Where you see a lot of this is in the casino. People will say, oh, I've won five times in a row. I can't lose. I'm on a hot streak or I'm playing with house money. These are all very common phrases that you can hear in the casino. Meanwhile, you have people say, oh, I've lost five times in a row. I must be due for a win. The law of averages, the false law of averages, it's also called the gambler's fallacy or the gambler's ruin. People can convince themselves that favorable outcomes are about to happen even when they're not necessarily going to happen, because they're applying the law of large numbers to small numbers of trials.

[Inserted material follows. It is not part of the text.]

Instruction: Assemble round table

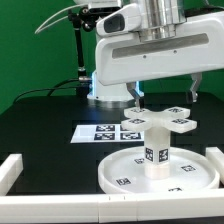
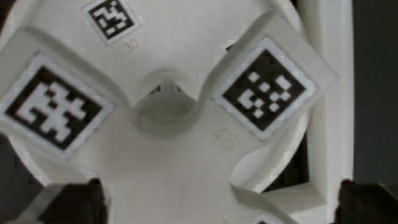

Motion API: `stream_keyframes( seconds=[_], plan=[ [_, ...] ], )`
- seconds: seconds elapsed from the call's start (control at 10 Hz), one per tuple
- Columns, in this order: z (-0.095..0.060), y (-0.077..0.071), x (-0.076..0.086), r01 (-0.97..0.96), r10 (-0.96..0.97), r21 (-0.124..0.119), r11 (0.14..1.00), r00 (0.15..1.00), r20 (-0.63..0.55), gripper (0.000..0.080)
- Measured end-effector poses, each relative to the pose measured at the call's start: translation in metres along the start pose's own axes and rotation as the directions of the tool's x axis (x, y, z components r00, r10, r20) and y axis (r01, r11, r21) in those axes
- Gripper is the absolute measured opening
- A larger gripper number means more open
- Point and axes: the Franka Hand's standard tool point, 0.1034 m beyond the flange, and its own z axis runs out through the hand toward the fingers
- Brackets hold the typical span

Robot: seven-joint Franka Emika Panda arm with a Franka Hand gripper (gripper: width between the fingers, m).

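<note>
Step in hand: fitting the white plastic cross-shaped foot piece (image 1: pixel 157 121) onto the short white cylindrical leg (image 1: pixel 156 151); the foot piece sits on top of the leg, seemingly placed but perhaps not fully seated or screwed.
Leg: upright at the centre of the large white rimmed round disc (image 1: pixel 118 166), a tag on its side.
Gripper (image 1: pixel 161 100): jaws spread wide above the foot piece, holding nothing.
Wrist view: foot piece (image 2: pixel 169 110) fills it, hub hole central, tags at ten and two o'clock.
Marker board (image 1: pixel 102 132): at ten o'clock from the disc.
Next move, judged: lower, centre on the hub, close, turn to tighten.
</note>
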Motion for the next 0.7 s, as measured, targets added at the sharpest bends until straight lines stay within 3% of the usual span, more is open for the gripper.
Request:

So to recap, the law of large numbers is super important. It says that over the long term, the relative frequency of an event is the probability of that event. And the law of large numbers sometimes will be inappropriately applied to short term events. Sometimes that's called the law of averages and the gambler's fallacy. And it's important not to fall into that trap of applying the predictable nature of large numbers to the unpredictable nature of short term events. So we talked about the law of large numbers and we also talked about how that differs from the law of averages, which is also called the gambler's fallacy and gambler's ruin. Good luck and we'll see you next time.

TERMS TO KNOW
  • "Law of Averages"/Gambler's Fallacy/Gambler's Ruin

    A misapplication of the Law of Large Numbers, where people try to apply long-run probabilities to short-run events. The false "Law of Averages" is not a mathematical phenomenon, but rather a psychological trick people play on themselves to convince themselves that favorable outcomes are about to occur, using past behavior to influence their reasoning. 

  • Law of Large Numbers

    A mathematical rule that states that as the number of trials of a chance experiment increase, the experimental probability of an event becomes closer to the true probability of that event.